Hi everyone, I had my post op visit with surgeon today, six days out from surgery. NO CANCER!!!! Whooo Hooooo Woot-Woot!!! (doing the happy Snoopy dance!!) I feel like someone just handed me a second chance at life!!

He said I had a Hurthle cell adenoma (tumor), a goiter, two nodules and hashimoto's. I also had a few nodes with reactive changes but no cancer. I can't stop smiling! Thank you all for the well wishes and positive thoughts!


----------



## webster2 (May 19, 2011)

Congratulations, I am so very happy for you!  Smile away, you have earned it!


----------



## joplin1975 (Jul 21, 2011)

Woohoo!!!

Big smiles for you!!!


----------



## Brucergoldberg (May 23, 2011)

How do you feel? were you hashis or graves?


----------



## SweetGirl44 (Sep 26, 2011)

Thanks Webster and Joplin! I hope you are both doing well!:hugs: to you both!
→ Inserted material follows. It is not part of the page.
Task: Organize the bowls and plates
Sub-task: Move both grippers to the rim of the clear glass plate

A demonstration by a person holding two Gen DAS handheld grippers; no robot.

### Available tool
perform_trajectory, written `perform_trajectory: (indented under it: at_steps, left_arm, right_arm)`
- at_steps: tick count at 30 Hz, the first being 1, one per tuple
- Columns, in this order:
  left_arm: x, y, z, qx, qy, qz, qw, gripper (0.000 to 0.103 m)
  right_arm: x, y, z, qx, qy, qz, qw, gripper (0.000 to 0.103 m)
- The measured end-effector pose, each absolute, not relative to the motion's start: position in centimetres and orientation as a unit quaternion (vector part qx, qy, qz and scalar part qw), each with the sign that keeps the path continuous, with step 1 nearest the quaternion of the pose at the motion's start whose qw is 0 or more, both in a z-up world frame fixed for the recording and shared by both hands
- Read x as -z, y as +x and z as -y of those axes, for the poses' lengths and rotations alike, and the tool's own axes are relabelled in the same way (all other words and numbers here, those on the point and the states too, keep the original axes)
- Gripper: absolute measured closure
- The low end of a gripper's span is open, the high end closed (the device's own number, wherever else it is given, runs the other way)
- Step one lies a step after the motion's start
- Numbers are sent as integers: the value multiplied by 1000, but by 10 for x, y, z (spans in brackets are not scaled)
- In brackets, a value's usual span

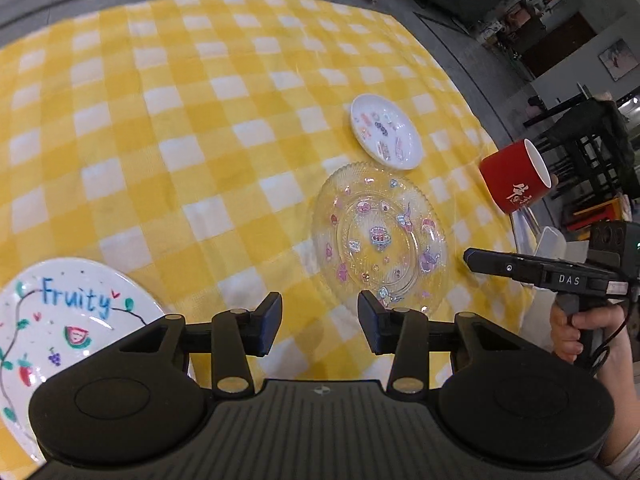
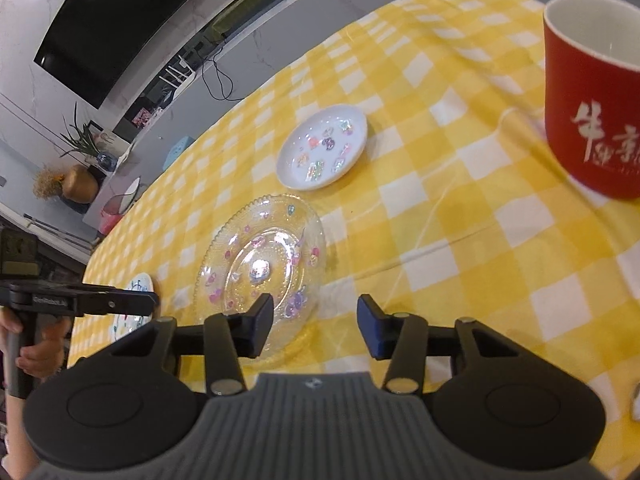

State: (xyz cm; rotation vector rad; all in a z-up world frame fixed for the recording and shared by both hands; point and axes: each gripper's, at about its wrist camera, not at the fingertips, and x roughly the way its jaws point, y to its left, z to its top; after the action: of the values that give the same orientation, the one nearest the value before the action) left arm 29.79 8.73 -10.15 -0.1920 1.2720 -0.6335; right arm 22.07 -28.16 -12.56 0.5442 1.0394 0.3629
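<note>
glass plate [image 2: 260,256] nears both spread, empty tools; "fruity" plate [image 1: 60,320] reads only from the left.

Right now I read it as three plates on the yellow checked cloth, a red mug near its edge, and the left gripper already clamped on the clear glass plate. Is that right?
Not quite. The left gripper holds nothing: in the left wrist view its jaws stand apart over bare cloth, beside the clear glass plate. The rest stands.
</note>
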Motion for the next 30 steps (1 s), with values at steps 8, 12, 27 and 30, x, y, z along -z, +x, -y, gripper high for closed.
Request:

Hi Bruce, I had hashi's but it never showed up as antibodies on the blood work, so I was always told I was hypo and given the lowest dose of meds for 12 years! I think I read in your post that you felt like you had electricity running through you and your ears were ringing. Me too, for years I said I felt like I had a current buzzing through me, tingling legs, arms, hands and feet, deep burning pain in my bones radiating out to my skin and many other syptoms. I also stated many many times I felt like I was dying. Most of my symptoms were blamed on Fibromyalgia. I really think it all stemmed from a diseased thyroid. I really do know your frustration.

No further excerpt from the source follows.